River rocks and drift wood, made smooth by constant washing
I shed some tears today during the Ash Wednesday service at a local church. These were not tears of repentance for sin (although I could shed tears concerning my sins). These were tears of joy for community.
Almost three years ago the congregation at East Rochester United Methodist Church (New York State), dived off the deep end to become an inclusive congregation. They put mission ahead of margin and invited a local human services organization (Heritage Christian Services) to share their building. The organization serves, among others, people with intellectual and developmental disabilities.

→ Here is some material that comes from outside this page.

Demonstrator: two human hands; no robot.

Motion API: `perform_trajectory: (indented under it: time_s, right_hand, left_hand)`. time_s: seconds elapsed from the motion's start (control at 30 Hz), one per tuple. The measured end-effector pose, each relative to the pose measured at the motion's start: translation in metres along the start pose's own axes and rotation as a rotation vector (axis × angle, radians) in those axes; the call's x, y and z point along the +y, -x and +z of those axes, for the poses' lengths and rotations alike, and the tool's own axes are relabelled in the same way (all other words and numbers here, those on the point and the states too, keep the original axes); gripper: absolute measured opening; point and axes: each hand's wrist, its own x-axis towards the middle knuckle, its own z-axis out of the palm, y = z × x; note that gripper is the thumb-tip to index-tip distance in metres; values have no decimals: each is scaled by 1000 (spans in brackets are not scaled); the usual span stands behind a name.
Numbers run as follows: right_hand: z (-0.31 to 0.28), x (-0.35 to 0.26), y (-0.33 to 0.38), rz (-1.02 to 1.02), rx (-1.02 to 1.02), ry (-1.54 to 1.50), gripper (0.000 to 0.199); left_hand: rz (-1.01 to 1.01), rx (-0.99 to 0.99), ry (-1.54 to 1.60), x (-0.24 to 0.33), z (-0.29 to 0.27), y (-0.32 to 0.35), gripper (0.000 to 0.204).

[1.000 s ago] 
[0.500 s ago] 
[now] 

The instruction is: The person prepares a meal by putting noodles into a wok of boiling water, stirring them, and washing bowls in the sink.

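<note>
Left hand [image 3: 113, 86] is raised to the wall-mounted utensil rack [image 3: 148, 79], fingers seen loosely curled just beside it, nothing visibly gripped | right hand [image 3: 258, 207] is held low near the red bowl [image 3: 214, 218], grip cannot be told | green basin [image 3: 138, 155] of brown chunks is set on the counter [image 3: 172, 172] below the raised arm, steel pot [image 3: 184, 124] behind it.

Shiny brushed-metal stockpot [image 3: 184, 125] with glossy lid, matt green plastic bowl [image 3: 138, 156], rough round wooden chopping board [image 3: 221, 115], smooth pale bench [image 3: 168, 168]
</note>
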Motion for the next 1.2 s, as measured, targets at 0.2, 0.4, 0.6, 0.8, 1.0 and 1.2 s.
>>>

The East Rochester church opened their doors to become a day habilitation site for a handful of people who volunteer in the community and use disability services.
Since the doors opened the two groups have sought to become one community. They built bridges of communication, accepted diversity, overcame stereotypes and asked deep questions. The church people invited their new tenants to join their midweek Bible study and potluck luncheons. The new tenants invited the church people to volunteer with them as they made bread for communion and sorted clothing donations for charity. They celebrate holidays together, and (as Methodists are prone to doing) they often share a dish-to-pass meal. There have been some bumps along the way, but they believe that the relationships are worth the effort to overcome the bumps.
The pastor at East Rochester UMC has been diligent about including me in worship planning for the holiday services and events that include both groups of people. When we began our planning of an Ash Wednesday service I made the suggestion that we create a service that would be universally accessible and participated in by all of the attendees. Pastor Todd Goddard did not have to think twice about working together to create a non-traditional service for this traditional Christian observance of the beginning of the Lent season.
The service began with a prayer in unison and the singing of “Have Thine Own Way Lord.” After the song we introduced the four interactive stations that we created in the sanctuary and narthex. The four stations ran simultaneously and the worshippers had as much time as they needed to prayerfully participate in each station. Rocks represent disciplines to commit to practicing; strips of cloth serve as reminders of the work that Christ did for each of us; woven ribbons express love for God and neighbor; and, ashes represent God’s love for us with the ancient words, “Ashes to ashes, dust to dust.”
Here is where my Ash Wednesday tears happened. I watched as these two formerly separate groups of people worshiped as one. They assisted each other, prayed together and loved as one. Where there had been fear their was love. Where there had been distance there was acceptance. Names were spoken. Hugs were given. Ashes were received.
One devout man stood in the center of the sanctuary, gazed heavenward and repeated, “I love you God, praise you God” as the other worshippers silently bowed their heads at the simplicity of his expression of love.
Our Lenten discipline- community. Being the beloved community.